2. vizio di motivazione sulla sussistenza dei presupposti del sequestro preventivo ordinario, sul nesso pertinenziale tra i beni e le ipotesi di delitto: l'ordinanza ritiene che la pertinanzialità sussiste poichè i beni in questione costituiscono l'oggetto della distrazione e quindi del reato e sono dunque cose ad esso pertinenti.

Negli atti, però, non risulta che l'ipotesi distrattiva abbia ad oggetto gli immobili di titolarità della Extra Build srl.

Nell'ordinanza non vi alcuna consistente motivazione sulle esigenze cautelari 3. violazione di legge, in riferimento agli artt. 322 e 324 c.p.p., in combinato disposto con la normativa sulle impugnazioni e sul mandato difensivo; abnormità e motivazione apparente. Il tribunale ha considerato inammissibile la richiesta di riesame presentata dalle due società, terze interessate, in quanto proposta attraverso difensore non munito di procura speciale. In tal modo,nell'ordinanza non si tiene conto che il sequestro ha riguardato beni nella disponibilità dell'indagato P., nella cui sfera giuridica si sono manifestati gli effetti del provvedimento, pertanto la richiesta di riesame non può ritenersi proposta da un terzo interessato, portatore di meri interessi civili, essendo stata proposta da persona titolare di un uno specifico interesse alla cessazione del vincolo reale imposto dal giudice penale.

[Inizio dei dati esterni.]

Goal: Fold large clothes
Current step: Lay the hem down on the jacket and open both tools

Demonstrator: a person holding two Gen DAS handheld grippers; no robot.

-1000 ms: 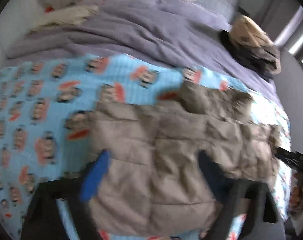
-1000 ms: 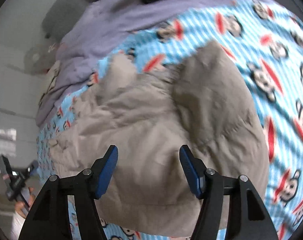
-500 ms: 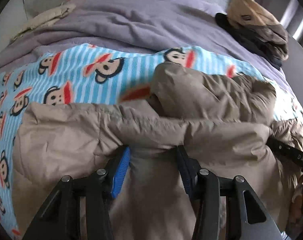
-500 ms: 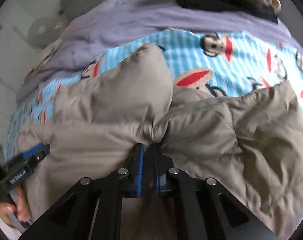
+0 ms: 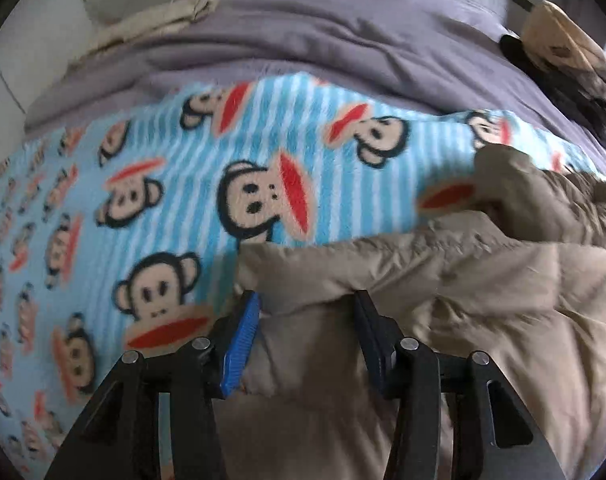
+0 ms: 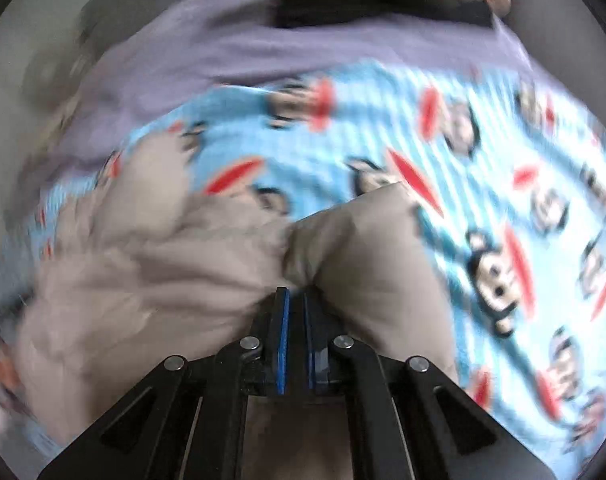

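Beige puffer jacket (image 6: 175, 280) pinched by both hand-held grippers.

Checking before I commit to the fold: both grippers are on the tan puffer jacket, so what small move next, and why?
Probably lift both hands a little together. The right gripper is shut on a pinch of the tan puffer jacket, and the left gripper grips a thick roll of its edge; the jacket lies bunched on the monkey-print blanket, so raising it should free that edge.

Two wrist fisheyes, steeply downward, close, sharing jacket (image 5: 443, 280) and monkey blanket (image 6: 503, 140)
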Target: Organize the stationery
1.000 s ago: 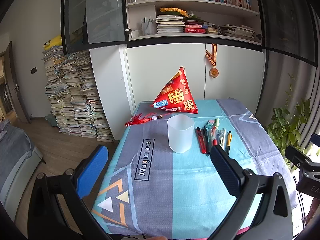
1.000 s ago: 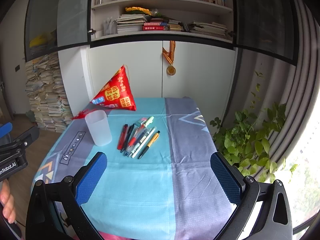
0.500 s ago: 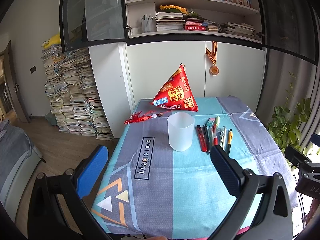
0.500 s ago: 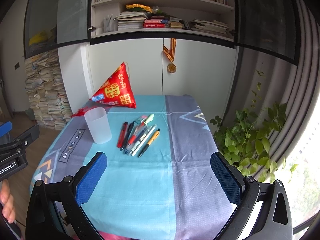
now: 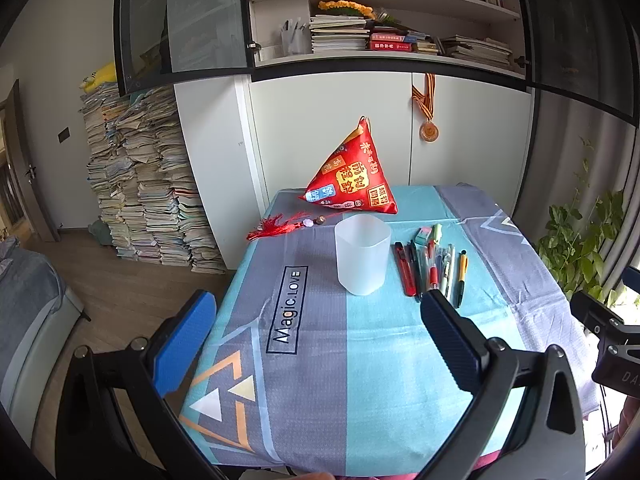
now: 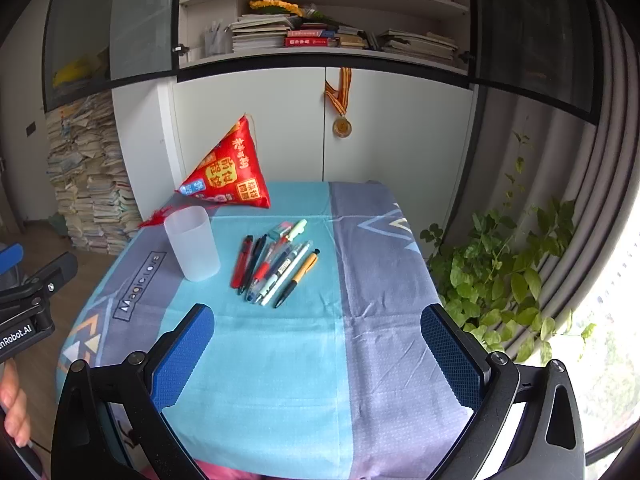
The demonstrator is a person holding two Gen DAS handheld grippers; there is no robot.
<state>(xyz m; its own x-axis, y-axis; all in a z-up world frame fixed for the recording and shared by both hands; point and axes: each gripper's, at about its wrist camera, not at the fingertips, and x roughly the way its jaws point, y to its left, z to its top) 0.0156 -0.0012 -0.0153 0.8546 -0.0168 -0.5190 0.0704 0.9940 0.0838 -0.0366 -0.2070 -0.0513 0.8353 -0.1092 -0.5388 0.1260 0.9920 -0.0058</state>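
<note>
A frosted white plastic cup [image 5: 362, 254] stands upright and empty on the table; it also shows in the right wrist view [image 6: 192, 243]. Right of it lies a row of several pens [image 5: 430, 268], seen in the right wrist view too [image 6: 276, 264], with a small eraser [image 6: 280, 232] at their far end. My left gripper [image 5: 316, 344] is open and empty, held above the table's near left part. My right gripper [image 6: 318, 354] is open and empty, above the near middle of the table, short of the pens.
A red pyramid-shaped pouch [image 5: 352, 178] with a red tassel [image 5: 276, 225] sits at the table's back. The cloth-covered table [image 6: 380, 280] stands against white cabinets. Stacked books [image 5: 140, 184] are on the floor at left, a leafy plant [image 6: 500, 264] at right.
Both cameras have tilted slightly, so the table sits a little lower in view. The cup and pens have not moved. Both grippers stay open.
</note>
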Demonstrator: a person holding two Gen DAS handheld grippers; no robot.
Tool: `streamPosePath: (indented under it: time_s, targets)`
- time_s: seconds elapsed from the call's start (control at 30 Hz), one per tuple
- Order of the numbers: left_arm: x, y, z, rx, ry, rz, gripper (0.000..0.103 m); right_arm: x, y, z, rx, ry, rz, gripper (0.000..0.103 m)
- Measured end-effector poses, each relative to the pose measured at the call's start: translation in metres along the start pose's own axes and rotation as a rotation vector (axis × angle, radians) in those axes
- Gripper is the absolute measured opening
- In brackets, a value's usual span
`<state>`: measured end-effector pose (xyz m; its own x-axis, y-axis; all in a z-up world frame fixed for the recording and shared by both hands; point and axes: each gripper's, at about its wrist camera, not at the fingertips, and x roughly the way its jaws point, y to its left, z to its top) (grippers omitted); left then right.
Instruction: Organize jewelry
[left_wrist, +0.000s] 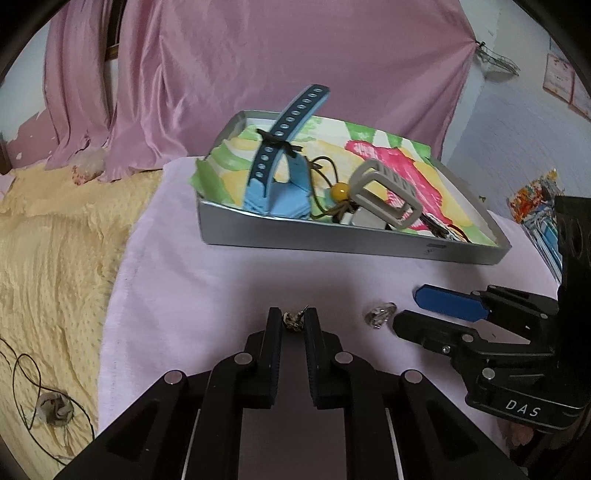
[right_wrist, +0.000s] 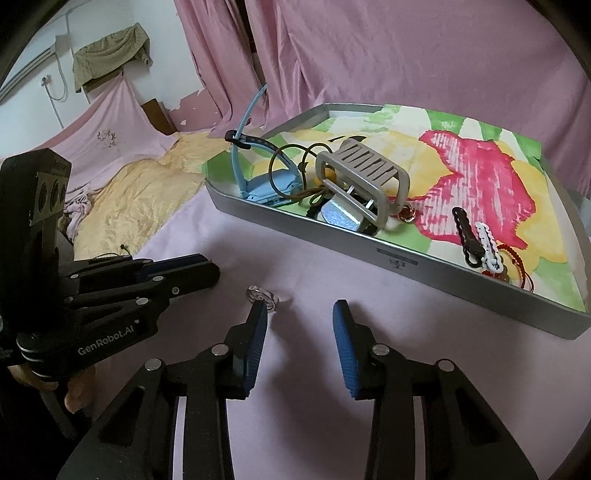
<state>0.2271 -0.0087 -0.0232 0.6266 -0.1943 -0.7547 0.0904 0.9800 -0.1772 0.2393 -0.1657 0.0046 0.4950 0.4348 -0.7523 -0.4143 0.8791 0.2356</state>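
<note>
A small dark earring-like piece (left_wrist: 293, 320) sits pinched between the tips of my left gripper (left_wrist: 293, 325), which is shut on it just above the pink cloth. A clear crystal ring (left_wrist: 380, 314) lies on the cloth to its right. In the right wrist view this ring (right_wrist: 263, 295) touches the left fingertip of my open right gripper (right_wrist: 299, 310). A silver tray (left_wrist: 332, 245) lined with flowered paper holds a blue watch (left_wrist: 280, 155), a beige strap (left_wrist: 384, 192) and a yellow bead on a cord (left_wrist: 339, 192). Hair clips (right_wrist: 476, 240) lie at the tray's right end.
The right gripper (left_wrist: 408, 310) reaches in from the right of the left wrist view; the left gripper (right_wrist: 207, 271) comes in from the left of the right wrist view. A yellow blanket (left_wrist: 48, 258) with a corded trinket (left_wrist: 51, 406) lies left. Pink curtains (left_wrist: 258, 66) hang behind the tray (right_wrist: 461, 291).
</note>
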Motion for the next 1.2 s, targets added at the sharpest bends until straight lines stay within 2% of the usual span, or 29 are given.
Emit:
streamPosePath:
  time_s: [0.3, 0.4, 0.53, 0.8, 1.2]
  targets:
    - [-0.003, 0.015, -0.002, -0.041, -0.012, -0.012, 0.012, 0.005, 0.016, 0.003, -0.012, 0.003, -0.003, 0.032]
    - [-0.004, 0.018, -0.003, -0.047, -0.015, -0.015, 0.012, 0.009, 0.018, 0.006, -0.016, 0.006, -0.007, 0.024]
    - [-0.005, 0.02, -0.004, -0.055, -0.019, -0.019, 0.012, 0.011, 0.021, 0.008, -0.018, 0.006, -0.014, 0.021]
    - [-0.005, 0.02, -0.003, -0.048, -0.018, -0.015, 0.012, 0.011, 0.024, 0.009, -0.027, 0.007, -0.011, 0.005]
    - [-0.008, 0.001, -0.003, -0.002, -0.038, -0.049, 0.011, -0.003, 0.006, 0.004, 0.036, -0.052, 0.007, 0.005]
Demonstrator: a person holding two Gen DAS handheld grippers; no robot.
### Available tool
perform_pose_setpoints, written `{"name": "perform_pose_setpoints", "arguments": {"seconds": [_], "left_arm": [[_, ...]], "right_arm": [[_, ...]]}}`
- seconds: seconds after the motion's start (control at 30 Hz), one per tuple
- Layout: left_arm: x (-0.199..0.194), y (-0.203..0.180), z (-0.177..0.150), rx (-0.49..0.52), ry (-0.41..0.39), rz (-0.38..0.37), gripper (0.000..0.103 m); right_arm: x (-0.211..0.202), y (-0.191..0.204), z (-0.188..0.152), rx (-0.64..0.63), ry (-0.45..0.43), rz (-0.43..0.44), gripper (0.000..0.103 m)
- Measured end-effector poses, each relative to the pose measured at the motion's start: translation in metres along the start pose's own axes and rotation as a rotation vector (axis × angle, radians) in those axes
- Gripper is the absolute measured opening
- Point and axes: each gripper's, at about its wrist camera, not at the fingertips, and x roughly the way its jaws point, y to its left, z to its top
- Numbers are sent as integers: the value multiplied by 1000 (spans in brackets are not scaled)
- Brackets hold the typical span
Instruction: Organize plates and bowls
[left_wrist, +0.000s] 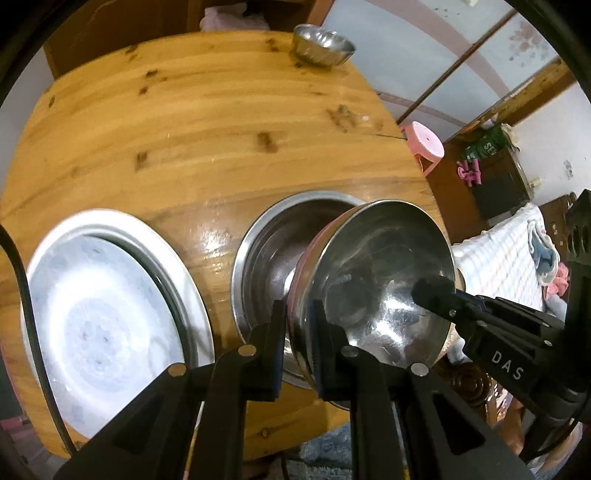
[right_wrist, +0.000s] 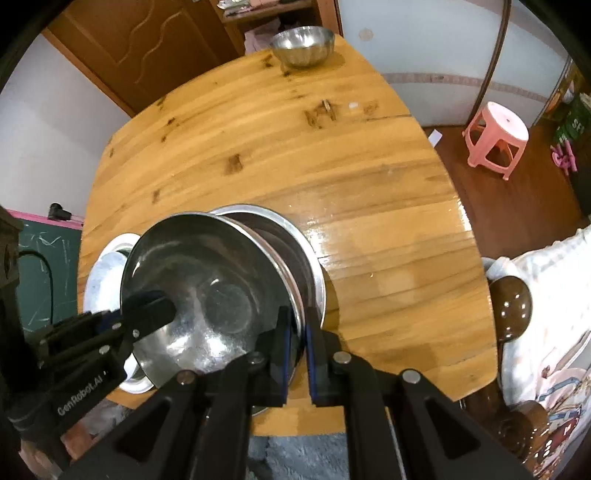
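At the left of the wooden surface (left_wrist: 192, 122) sits the white plate (left_wrist: 110, 295) — by the look of it two plates already nested, one rim showing inside the other, though I cannot be sure. Just right of it stands a steel basin (left_wrist: 266, 251) near the front edge, and tilted over that basin, partly inside it, is the steel bowl (left_wrist: 380, 273) now in hand. Both tools grip this one bowl: the left gripper (left_wrist: 299, 332) has its jaws nearly closed on the bowl's near rim, one finger outside the wall and one inside, while the right gripper (right_wrist: 297, 339) pinches the opposite rim the same way, jaws narrowed onto the thin metal. Far back, close to the surface's far edge and well apart from the rest, a small steel bowl (right_wrist: 303, 46) stands alone. My reading is that the job is past its middle — plates look gathered, this bowl is being lowered into the basin, and the far bowl is left to fetch and stack.
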Motion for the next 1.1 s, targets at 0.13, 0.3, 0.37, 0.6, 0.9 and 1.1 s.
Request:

Il ricorso non merita accoglimento.

Quanto al primo motivo, va rilevato che nessuna disposizione di legge determina alcun obbligo del giudice del sequestro di individuare i singoli beni soggetti alla misura e di fissarne il valore nel momento in cui emana il provvedimento. Non sussiste, dunque, alcuna violazione della legge nell'ipotesi che il giudice fissi esclusivamente l'importo complessivo rilevante ai fini della futura confisca, così determinando il "quantum" delle garanzie che debbono essere acquisite mediante il sequestro. E' evidente che, qualora sia possibile, il giudice individuerà specificamente il valore delle cose da sequestrare e che, ove ciò non sia possibile, l'individuazione spetterà all'organo demandato all'esecuzione del provvedimento, e cioè al Pubblico ministero. Avverso gli atti di quest'ultimo la parte potrà esercitare tutti i controlli e attivare tutti i meccanismi di tutela previsti dalla legge (richiede di restituzione; appello avanti l'organo giudicante) anche con riferimento alla corrispondenza tra le cose sequestrate, il loro valore ed i limiti fissati con l'ordine giudiziale. Tali strumenti di controllo escludono che la parte destinataria della misura risulti priva di tutela con riferimento al diritto di proprietà e di godimento dei beni caduti sotto sequestro, del riesame. (sez. 3, n. 1258 del 25.2.2010, rv. 246444).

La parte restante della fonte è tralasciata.